Lines holding the string "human" are the ones to copy; find them all in the data.

** Opening Data block **

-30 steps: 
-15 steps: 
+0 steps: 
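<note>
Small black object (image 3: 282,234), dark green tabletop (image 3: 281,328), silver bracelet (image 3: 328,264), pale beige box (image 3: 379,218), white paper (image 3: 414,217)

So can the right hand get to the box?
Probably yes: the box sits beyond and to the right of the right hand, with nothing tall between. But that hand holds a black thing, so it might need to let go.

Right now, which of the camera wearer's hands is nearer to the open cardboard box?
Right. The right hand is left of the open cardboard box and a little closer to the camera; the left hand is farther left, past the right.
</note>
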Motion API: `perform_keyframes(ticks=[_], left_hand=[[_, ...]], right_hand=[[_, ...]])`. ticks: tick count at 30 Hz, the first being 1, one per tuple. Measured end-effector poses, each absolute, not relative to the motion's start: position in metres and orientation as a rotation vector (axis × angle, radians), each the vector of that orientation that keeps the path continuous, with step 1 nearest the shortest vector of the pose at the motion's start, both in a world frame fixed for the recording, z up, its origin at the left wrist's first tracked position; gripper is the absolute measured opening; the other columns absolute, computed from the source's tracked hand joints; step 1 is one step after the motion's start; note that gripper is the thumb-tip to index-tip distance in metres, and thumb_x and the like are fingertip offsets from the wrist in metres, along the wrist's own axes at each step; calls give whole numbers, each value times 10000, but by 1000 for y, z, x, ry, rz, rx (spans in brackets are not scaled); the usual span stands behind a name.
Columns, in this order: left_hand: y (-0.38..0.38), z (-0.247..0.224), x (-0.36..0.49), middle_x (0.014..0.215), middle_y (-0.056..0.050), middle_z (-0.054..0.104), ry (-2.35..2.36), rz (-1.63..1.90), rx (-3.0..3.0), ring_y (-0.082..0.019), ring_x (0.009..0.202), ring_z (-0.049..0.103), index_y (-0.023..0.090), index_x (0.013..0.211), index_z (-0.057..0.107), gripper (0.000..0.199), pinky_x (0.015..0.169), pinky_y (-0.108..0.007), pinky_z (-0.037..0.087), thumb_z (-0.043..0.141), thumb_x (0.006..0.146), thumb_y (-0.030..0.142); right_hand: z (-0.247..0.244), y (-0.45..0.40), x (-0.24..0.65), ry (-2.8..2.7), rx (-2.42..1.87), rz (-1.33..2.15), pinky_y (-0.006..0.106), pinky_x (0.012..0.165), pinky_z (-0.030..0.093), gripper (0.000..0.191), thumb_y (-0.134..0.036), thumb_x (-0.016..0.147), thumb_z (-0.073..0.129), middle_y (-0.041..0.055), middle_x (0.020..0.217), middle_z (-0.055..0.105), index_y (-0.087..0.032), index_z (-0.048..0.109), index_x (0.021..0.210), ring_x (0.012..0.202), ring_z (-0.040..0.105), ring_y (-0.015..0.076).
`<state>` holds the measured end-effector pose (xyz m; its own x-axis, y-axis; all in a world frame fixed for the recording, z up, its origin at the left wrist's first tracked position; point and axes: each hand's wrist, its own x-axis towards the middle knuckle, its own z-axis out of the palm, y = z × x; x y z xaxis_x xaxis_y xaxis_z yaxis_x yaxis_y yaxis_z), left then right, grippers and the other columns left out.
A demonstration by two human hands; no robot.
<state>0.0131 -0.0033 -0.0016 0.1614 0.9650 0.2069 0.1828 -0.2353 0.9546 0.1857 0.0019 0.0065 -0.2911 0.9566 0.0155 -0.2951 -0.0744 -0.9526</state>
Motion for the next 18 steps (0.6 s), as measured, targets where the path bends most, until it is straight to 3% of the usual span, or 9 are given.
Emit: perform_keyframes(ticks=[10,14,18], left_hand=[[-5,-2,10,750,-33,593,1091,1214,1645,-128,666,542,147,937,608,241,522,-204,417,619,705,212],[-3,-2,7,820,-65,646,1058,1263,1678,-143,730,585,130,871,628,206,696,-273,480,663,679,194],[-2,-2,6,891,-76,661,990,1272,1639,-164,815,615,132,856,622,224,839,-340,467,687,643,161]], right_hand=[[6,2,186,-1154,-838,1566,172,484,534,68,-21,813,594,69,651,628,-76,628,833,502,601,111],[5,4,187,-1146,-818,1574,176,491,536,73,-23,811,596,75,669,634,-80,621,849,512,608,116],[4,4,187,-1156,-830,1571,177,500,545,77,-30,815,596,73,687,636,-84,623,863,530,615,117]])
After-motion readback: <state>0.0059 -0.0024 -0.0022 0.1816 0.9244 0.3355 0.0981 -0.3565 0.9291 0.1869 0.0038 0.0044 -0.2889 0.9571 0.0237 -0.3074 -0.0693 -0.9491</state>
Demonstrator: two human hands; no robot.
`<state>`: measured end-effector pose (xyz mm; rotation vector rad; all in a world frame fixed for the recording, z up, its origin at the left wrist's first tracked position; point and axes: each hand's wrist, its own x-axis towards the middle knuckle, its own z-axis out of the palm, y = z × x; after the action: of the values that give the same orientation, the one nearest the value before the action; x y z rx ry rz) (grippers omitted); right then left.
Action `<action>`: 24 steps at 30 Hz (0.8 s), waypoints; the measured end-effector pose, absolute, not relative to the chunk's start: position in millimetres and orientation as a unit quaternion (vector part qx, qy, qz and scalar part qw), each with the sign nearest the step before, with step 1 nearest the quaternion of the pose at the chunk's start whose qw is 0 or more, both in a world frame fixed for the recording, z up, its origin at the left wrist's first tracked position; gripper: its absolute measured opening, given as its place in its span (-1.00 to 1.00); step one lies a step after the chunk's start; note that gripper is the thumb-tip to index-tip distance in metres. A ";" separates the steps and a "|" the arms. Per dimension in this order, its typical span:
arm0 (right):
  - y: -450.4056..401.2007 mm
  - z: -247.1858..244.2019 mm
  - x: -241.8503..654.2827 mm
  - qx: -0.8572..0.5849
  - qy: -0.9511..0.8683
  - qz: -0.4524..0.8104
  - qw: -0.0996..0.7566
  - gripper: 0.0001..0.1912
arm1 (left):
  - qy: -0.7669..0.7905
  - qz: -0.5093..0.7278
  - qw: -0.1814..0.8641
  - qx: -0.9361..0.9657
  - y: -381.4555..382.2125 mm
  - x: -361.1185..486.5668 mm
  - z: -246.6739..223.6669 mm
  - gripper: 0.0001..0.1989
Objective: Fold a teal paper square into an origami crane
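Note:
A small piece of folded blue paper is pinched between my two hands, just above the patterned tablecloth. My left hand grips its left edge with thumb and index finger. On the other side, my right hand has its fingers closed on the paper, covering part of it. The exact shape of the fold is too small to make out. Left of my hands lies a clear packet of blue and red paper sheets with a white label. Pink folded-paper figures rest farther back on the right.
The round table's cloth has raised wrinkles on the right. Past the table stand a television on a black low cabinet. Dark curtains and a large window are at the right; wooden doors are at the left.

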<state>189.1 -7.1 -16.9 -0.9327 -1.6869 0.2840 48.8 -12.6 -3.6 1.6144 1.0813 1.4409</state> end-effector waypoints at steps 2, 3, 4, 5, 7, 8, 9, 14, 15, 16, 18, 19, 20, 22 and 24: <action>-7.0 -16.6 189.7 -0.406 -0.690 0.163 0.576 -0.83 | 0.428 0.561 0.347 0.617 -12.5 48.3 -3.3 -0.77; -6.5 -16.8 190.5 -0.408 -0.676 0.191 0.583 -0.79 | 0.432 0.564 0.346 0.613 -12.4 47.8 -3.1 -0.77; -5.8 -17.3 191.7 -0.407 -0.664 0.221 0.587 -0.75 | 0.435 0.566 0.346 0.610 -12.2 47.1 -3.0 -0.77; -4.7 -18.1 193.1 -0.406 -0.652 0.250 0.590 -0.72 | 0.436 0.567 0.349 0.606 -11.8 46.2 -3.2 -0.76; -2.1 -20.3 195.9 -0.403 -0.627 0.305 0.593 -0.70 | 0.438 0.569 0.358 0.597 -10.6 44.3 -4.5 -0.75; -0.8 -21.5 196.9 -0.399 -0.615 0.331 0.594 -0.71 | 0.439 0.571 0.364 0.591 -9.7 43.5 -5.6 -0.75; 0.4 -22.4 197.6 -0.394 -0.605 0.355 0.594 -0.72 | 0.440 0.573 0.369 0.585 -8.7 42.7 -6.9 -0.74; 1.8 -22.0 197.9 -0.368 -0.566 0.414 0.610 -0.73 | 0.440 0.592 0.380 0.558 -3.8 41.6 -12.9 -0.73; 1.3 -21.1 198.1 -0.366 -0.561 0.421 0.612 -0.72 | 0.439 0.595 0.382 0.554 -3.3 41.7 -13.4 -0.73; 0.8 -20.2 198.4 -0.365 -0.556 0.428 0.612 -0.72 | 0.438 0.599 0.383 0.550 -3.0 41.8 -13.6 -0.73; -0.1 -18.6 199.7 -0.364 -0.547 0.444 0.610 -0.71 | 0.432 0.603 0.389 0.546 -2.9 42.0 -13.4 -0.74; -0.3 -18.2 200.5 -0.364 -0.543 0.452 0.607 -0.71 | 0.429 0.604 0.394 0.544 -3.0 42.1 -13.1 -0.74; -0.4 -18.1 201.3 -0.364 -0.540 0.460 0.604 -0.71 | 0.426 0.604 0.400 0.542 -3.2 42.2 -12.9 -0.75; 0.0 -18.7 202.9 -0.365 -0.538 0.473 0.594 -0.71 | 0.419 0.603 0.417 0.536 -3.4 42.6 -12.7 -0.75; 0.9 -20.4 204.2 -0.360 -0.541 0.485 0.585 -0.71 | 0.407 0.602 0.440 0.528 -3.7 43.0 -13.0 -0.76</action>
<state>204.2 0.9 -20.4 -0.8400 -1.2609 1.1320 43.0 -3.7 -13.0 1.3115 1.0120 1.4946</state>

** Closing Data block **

# Task solution
A demonstration by two human hands; no robot.
Demonstrator: two human hands; no robot.

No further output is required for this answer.